**Task instructions:** Once the pictures are set aside, transcribe the remaining data exactly.
:: Given material ::
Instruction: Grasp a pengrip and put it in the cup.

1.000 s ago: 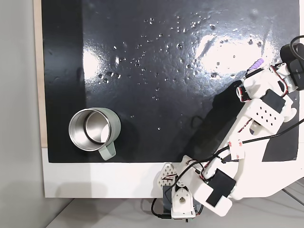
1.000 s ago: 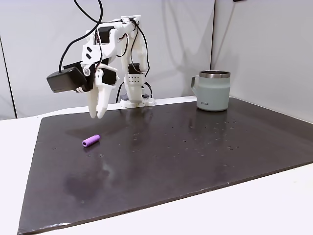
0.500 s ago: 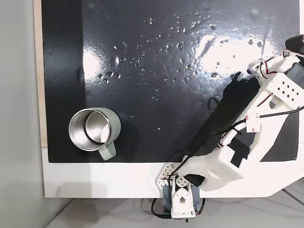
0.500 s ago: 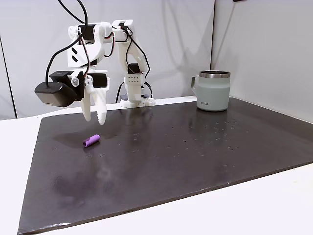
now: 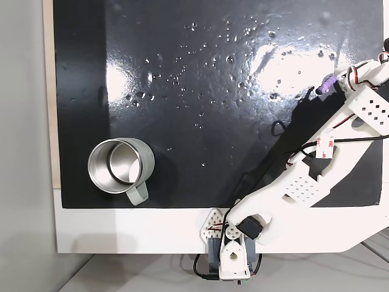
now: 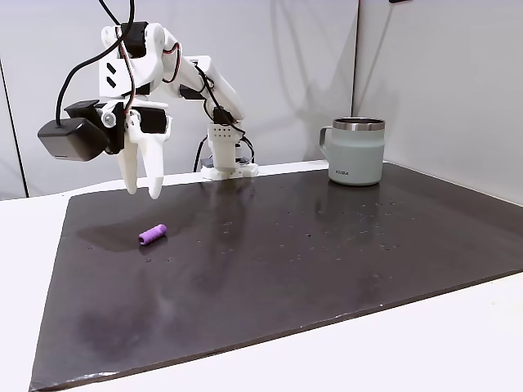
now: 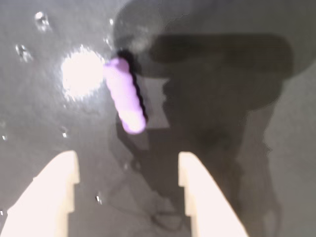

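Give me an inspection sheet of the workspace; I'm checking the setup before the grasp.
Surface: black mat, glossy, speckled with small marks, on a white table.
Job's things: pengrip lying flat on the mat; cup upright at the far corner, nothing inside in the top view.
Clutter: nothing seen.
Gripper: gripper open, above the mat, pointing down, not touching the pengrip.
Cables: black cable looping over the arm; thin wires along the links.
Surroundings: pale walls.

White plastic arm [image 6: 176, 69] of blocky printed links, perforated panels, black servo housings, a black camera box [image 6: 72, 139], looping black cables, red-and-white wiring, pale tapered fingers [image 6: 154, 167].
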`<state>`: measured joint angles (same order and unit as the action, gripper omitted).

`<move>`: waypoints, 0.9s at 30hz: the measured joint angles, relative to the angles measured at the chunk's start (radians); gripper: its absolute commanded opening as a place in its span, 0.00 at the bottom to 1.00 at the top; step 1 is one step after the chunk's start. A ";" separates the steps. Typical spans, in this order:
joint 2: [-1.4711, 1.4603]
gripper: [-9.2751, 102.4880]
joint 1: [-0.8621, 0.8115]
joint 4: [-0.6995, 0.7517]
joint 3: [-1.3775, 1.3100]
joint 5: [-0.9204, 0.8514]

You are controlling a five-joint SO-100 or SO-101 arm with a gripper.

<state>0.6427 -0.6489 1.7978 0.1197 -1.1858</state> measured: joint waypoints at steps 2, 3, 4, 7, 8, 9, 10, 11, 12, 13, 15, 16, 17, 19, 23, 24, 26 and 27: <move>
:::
**Answer area:**
Instruction: Grasp a pengrip and put it in the cup.

1.000 s ago: 
1.000 s ago: 
0.500 s ago: 
0.500 s ago: 
now: 
now: 
now: 

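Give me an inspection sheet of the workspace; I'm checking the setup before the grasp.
Surface: black mat, glossy, speckled with small marks, on a white table.
Job's things: pengrip lying flat on the mat; cup upright at the far corner, nothing inside in the top view.
Clutter: nothing seen.
Gripper: gripper open, above the mat, pointing down, not touching the pengrip.
Cables: black cable looping over the arm; thin wires along the links.
Surroundings: pale walls.

White plastic arm [image 6: 176, 69] of blocky printed links, perforated panels, black servo housings, a black camera box [image 6: 72, 139], looping black cables, red-and-white wiring, pale tapered fingers [image 6: 154, 167].
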`<state>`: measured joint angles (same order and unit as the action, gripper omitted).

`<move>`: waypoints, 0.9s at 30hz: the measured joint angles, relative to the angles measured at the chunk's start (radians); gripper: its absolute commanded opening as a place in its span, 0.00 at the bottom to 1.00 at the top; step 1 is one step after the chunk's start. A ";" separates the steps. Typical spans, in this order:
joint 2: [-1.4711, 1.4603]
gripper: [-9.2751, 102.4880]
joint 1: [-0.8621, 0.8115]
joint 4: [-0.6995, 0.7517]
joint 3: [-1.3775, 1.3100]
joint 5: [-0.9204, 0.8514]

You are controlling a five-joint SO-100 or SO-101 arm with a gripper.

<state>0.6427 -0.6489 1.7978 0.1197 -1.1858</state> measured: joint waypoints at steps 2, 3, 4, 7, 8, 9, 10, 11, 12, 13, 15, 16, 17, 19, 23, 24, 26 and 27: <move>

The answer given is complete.